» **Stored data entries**
=== Begin Enclosure ===

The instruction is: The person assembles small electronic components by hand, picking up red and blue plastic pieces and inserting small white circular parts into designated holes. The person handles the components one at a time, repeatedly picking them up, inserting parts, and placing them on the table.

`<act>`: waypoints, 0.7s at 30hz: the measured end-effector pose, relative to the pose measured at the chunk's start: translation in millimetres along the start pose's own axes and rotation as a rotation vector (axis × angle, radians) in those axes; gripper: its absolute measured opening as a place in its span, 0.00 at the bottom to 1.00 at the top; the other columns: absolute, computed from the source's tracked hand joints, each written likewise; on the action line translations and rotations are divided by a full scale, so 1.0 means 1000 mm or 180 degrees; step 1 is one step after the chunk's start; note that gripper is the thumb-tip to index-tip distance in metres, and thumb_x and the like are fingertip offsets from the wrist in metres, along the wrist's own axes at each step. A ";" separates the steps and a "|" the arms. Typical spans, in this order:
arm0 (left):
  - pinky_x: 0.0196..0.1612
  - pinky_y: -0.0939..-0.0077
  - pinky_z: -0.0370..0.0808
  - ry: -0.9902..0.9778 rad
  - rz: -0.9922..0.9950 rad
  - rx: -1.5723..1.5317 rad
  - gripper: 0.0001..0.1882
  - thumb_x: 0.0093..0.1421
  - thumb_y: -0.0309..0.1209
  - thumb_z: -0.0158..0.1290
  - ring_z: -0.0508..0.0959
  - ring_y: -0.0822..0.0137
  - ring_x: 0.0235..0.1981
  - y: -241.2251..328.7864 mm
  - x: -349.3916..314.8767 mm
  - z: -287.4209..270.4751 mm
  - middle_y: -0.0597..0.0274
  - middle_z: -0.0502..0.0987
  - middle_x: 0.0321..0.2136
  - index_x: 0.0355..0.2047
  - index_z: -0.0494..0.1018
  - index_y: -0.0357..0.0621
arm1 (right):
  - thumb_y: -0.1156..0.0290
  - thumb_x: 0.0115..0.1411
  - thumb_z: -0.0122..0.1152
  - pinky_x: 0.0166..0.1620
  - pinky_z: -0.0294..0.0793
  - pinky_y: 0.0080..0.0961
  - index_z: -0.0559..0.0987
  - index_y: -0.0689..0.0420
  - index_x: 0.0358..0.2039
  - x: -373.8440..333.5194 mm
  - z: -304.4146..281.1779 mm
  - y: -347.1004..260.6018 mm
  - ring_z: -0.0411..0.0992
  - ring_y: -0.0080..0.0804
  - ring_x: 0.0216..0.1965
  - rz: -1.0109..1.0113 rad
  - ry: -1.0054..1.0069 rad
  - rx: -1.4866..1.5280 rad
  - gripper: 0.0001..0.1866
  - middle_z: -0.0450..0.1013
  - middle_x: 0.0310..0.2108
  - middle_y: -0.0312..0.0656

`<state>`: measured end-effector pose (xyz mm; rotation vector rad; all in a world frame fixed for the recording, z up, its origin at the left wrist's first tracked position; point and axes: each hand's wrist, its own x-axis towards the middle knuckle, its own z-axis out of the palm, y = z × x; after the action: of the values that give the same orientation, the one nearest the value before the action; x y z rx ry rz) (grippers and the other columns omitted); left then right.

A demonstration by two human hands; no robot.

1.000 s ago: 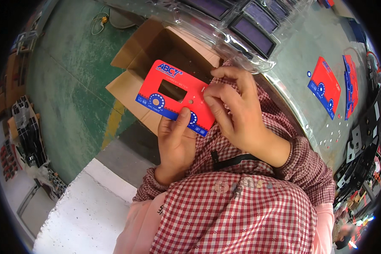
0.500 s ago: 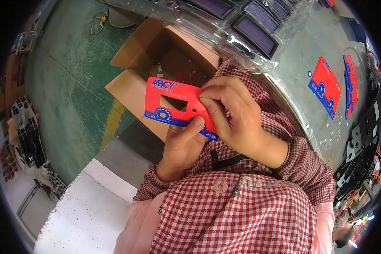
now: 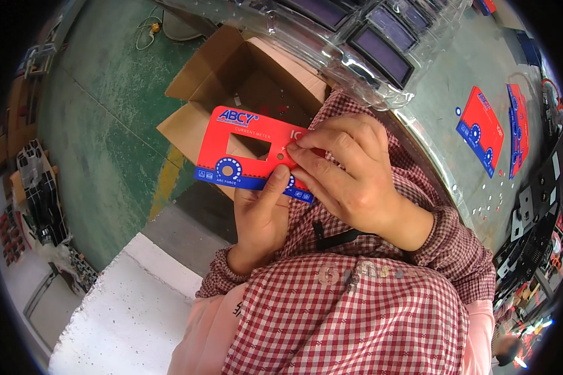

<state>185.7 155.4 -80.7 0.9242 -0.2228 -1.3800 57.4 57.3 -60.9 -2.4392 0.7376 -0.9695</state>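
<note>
A flat red and blue faceplate label [image 3: 216,140] is tilted in front of me, with a rectangular cut-out and round holes. My left hand [image 3: 261,219] grips its lower edge, thumb on the printed face and fingers behind. Over the label's right part, the fingertips of my right hand [image 3: 356,172] are pinched together at the face, close to a small round hole. Whatever lies between those fingertips is too small to make out. The right hand covers the label's right end.
Below the label stands an open cardboard box [image 3: 194,78] with small scraps inside. On the bench [image 3: 441,134] to the right are another red and blue label [image 3: 481,128], a stack of similar labels [image 3: 517,131] and scattered bits. Plastic-wrapped display frames [image 3: 381,55] sit at the far edge.
The label has shifted slightly left and toward me, turning flatter to view. My right fingertips have moved from near its upper right edge onto the face by the small hole.
</note>
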 end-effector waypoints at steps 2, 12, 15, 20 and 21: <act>0.51 0.70 0.69 0.0287 0.0016 0.0043 0.14 0.65 0.23 0.45 0.73 0.66 0.47 0.001 -0.001 0.005 0.57 0.72 0.47 0.51 0.66 0.35 | 0.74 0.38 0.68 0.43 0.67 0.35 0.80 0.59 0.32 -0.001 -0.001 0.001 0.70 0.38 0.39 -0.0027 -0.0027 0.0079 0.16 0.73 0.35 0.38; 0.46 0.75 0.70 0.0424 -0.0024 0.0336 0.09 0.64 0.22 0.48 0.73 0.72 0.42 0.008 -0.014 0.016 0.60 0.74 0.42 0.45 0.71 0.34 | 0.73 0.45 0.63 0.44 0.67 0.35 0.76 0.58 0.30 -0.006 -0.007 0.001 0.70 0.40 0.40 0.0109 0.0105 0.0668 0.10 0.70 0.34 0.40; 0.49 0.72 0.69 0.0890 0.0161 0.0069 0.13 0.62 0.21 0.49 0.73 0.66 0.45 0.009 -0.019 0.023 0.57 0.73 0.45 0.48 0.69 0.33 | 0.74 0.47 0.63 0.39 0.68 0.34 0.76 0.58 0.32 -0.012 -0.019 0.001 0.70 0.41 0.36 -0.0005 0.0112 0.0846 0.10 0.69 0.31 0.42; 0.46 0.63 0.72 0.0464 0.1561 0.0671 0.21 0.59 0.29 0.47 0.74 0.57 0.43 0.021 -0.036 0.038 0.48 0.72 0.45 0.52 0.64 0.30 | 0.80 0.49 0.60 0.32 0.69 0.36 0.75 0.61 0.34 -0.039 -0.039 0.011 0.68 0.46 0.30 0.1028 -0.0097 0.0943 0.10 0.67 0.27 0.48; 0.44 0.64 0.72 0.0026 0.1298 0.0749 0.21 0.60 0.29 0.46 0.74 0.59 0.40 0.025 -0.036 0.049 0.48 0.72 0.44 0.51 0.64 0.30 | 0.80 0.48 0.59 0.33 0.69 0.39 0.75 0.62 0.34 -0.044 -0.037 0.015 0.69 0.47 0.31 0.1092 -0.0077 0.1041 0.10 0.68 0.27 0.48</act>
<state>164.9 164.9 -19.1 1.0121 -0.5457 -0.9852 -1.1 65.6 -66.5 -1.9610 0.8765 -0.8472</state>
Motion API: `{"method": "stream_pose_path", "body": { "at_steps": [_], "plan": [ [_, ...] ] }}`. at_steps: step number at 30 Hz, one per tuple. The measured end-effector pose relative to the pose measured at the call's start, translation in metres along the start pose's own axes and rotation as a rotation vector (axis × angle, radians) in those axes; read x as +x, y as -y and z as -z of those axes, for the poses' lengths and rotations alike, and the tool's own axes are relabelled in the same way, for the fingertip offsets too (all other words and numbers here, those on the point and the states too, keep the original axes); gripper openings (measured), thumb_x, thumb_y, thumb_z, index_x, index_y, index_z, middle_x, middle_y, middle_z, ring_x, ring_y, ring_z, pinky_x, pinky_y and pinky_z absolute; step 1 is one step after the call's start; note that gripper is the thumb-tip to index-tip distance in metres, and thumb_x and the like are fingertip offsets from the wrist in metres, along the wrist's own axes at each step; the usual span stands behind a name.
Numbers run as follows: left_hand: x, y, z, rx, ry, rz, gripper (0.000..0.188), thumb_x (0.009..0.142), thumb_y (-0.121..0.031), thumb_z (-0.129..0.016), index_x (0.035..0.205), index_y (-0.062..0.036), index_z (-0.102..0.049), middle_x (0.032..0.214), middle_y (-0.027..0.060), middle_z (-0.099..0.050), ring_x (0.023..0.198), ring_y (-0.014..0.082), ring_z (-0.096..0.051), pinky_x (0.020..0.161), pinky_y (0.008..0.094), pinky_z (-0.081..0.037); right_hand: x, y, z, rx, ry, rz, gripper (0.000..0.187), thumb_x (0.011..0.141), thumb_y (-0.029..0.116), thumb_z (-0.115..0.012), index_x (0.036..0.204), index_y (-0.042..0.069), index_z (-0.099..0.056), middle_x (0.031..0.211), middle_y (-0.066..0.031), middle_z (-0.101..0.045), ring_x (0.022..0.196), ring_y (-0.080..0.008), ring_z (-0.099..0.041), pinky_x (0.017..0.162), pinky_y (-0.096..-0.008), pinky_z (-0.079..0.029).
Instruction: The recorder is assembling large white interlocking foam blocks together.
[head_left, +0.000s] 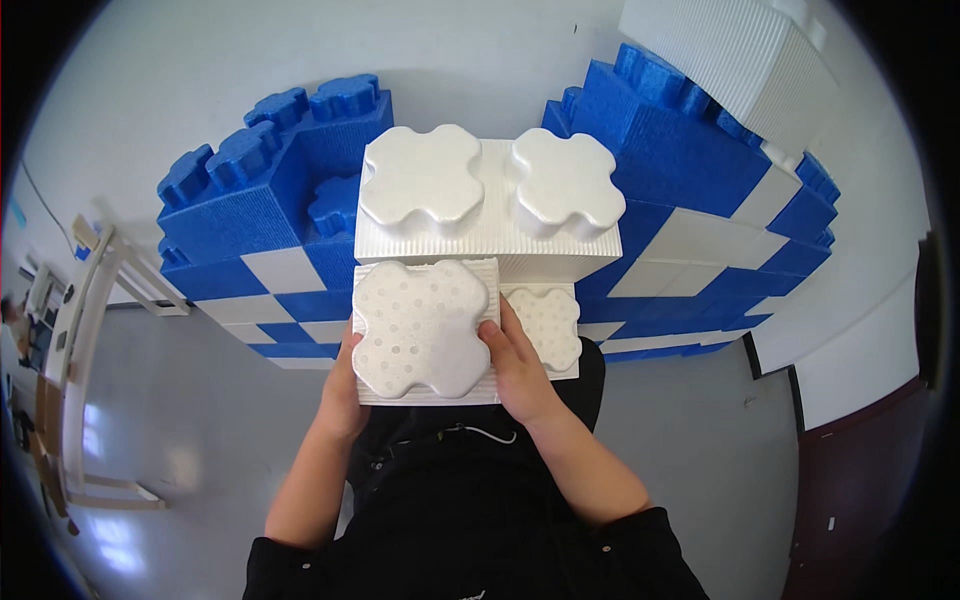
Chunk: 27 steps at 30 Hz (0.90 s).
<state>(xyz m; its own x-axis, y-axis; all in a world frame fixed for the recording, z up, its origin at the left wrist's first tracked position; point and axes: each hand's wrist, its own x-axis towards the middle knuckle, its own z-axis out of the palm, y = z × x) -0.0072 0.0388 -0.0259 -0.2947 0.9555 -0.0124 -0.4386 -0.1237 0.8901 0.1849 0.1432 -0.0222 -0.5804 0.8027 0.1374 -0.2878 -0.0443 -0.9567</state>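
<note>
Two-Hand Grip on One White Block

The left hand (345,385) and right hand (522,375) clamp one white block (368,398) between them, one hand per side. The right thumb presses the edge of its single four-lobed, dotted knob (420,330), which faces the camera. The block is above the person's lap, in front of one white two-knob block (497,190); contact between the two cannot be confirmed. One lower block (508,291), white with one knob showing, sits partly hidden behind the right hand. Two blue-and-white stacks flank these three pieces: one left stack (285,205), one right stack (680,165). One ribbed block (740,50), white, is at the top of the right stack.
</note>
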Motion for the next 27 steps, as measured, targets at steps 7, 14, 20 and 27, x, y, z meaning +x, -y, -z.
{"method": "stream_pose_path", "body": {
  "at_steps": [7, 14, 20, 27],
  "plan": [
    [0.014, 0.022, 0.043, 0.033, 0.168, 0.106, 0.074, 0.095, -0.049, -0.048, 0.149, -0.0036, -0.028, 0.143, 0.0137, -0.045, 0.130, 0.0238, -0.047, 0.106, 0.0370, -0.040, -0.005, -0.013, 0.004, -0.033, 0.020, 0.033, 0.072, 0.104, 0.027, -0.042, 0.152, -0.008, -0.002, 0.158, -0.0200, -0.020, 0.144, -0.0246, -0.022, 0.116, -0.0314, -0.020],
    [0.008, 0.022, 0.032, 0.018, 0.101, 0.043, 0.076, 0.093, -0.047, -0.048, 0.151, -0.0051, -0.024, 0.142, 0.0148, -0.045, 0.129, 0.0244, -0.048, 0.105, 0.0375, -0.041, -0.010, 0.001, 0.005, -0.109, 0.112, 0.130, 0.070, 0.101, 0.020, -0.040, 0.153, -0.005, -0.001, 0.159, -0.0207, -0.016, 0.144, -0.0252, -0.022, 0.115, -0.0334, -0.023],
    [0.007, 0.032, 0.032, 0.136, 0.011, -0.129, 0.060, 0.095, -0.042, -0.051, 0.132, 0.0049, -0.051, 0.123, 0.0159, -0.063, 0.109, 0.0248, -0.065, 0.092, 0.0384, -0.053, -0.015, -0.004, 0.008, -0.117, 0.084, 0.154, 0.071, 0.100, 0.024, -0.042, 0.154, -0.004, -0.004, 0.158, -0.0216, -0.019, 0.144, -0.0253, -0.024, 0.113, -0.0341, -0.027],
    [0.004, 0.032, 0.033, -0.101, 0.060, -0.075, 0.047, 0.091, -0.021, -0.060, 0.130, 0.0042, -0.052, 0.121, 0.0130, -0.064, 0.105, 0.0213, -0.065, 0.089, 0.0356, -0.054, -0.018, -0.009, 0.009, -0.140, 0.088, 0.200, 0.076, 0.100, 0.030, -0.046, 0.153, -0.005, -0.005, 0.158, -0.0221, -0.020, 0.145, -0.0271, -0.023, 0.114, -0.0333, -0.023]
  ]
}}
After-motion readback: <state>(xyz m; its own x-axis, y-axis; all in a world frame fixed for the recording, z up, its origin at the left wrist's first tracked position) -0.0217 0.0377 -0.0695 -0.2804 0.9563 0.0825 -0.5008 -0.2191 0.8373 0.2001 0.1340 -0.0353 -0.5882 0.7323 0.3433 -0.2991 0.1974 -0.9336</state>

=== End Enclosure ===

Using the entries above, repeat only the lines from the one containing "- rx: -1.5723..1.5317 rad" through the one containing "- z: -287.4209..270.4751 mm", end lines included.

  - rx: -1.5723..1.5317 rad
  - gripper: 0.0001..0.1882
  - thumb_x: 0.0093..0.1421
  - thumb_y: -0.0309..0.1209
  - thumb_z: -0.0158..0.1290
  - ring_z: -0.0508..0.0959
  - ring_y: -0.0822..0.0137
  - ring_x: 0.0235..0.1981
  - y: -241.2251..328.7864 mm
  - x: -349.3916..314.8767 mm
  - z: -287.4209..270.4751 mm

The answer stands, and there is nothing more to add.